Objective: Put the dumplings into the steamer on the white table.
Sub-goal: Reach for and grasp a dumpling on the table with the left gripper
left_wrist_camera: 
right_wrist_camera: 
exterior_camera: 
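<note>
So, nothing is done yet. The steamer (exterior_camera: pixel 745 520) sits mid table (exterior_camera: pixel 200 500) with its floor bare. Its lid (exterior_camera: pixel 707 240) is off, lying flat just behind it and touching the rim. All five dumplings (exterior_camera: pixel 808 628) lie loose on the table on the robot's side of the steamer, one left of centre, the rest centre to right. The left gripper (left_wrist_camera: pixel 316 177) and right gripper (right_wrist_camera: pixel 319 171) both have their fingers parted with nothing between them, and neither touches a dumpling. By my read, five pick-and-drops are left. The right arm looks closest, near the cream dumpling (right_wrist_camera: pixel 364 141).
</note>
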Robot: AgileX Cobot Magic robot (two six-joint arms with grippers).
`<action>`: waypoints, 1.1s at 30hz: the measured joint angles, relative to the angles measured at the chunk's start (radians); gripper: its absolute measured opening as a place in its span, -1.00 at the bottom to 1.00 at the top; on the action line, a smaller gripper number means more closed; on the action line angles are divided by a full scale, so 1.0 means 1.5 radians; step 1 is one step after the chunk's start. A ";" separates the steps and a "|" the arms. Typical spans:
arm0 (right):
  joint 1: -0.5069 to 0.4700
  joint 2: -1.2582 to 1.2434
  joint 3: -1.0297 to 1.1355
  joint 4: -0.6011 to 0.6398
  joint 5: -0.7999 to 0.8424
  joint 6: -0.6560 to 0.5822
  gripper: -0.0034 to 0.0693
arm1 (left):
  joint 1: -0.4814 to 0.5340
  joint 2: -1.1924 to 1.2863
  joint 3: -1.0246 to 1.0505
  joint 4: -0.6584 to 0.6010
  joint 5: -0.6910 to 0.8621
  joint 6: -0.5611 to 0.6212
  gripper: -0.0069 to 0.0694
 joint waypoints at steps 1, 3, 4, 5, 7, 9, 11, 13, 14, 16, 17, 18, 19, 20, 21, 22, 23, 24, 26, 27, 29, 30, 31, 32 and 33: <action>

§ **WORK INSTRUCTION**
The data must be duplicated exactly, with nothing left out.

§ **ANSWER**
Objective: Put the dumplings into the steamer on the white table.
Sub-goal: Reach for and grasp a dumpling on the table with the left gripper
left_wrist_camera: 
right_wrist_camera: 
exterior_camera: 
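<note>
So, nothing is done yet. The steamer (exterior_camera: pixel 745 520) sits mid table (exterior_camera: pixel 200 500) with its floor bare. Its lid (exterior_camera: pixel 707 240) is off, lying flat just behind it and touching the rim. All five dumplings (exterior_camera: pixel 808 628) lie loose on the table on the robot's side of the steamer, one left of centre, the rest centre to right. The left gripper (left_wrist_camera: pixel 316 177) and right gripper (right_wrist_camera: pixel 319 171) both have their fingers parted with nothing between them, and neither touches a dumpling. By my read, five pick-and-drops are left. The right arm looks closest, near the cream dumpling (right_wrist_camera: pixel 364 141).
</note>
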Robot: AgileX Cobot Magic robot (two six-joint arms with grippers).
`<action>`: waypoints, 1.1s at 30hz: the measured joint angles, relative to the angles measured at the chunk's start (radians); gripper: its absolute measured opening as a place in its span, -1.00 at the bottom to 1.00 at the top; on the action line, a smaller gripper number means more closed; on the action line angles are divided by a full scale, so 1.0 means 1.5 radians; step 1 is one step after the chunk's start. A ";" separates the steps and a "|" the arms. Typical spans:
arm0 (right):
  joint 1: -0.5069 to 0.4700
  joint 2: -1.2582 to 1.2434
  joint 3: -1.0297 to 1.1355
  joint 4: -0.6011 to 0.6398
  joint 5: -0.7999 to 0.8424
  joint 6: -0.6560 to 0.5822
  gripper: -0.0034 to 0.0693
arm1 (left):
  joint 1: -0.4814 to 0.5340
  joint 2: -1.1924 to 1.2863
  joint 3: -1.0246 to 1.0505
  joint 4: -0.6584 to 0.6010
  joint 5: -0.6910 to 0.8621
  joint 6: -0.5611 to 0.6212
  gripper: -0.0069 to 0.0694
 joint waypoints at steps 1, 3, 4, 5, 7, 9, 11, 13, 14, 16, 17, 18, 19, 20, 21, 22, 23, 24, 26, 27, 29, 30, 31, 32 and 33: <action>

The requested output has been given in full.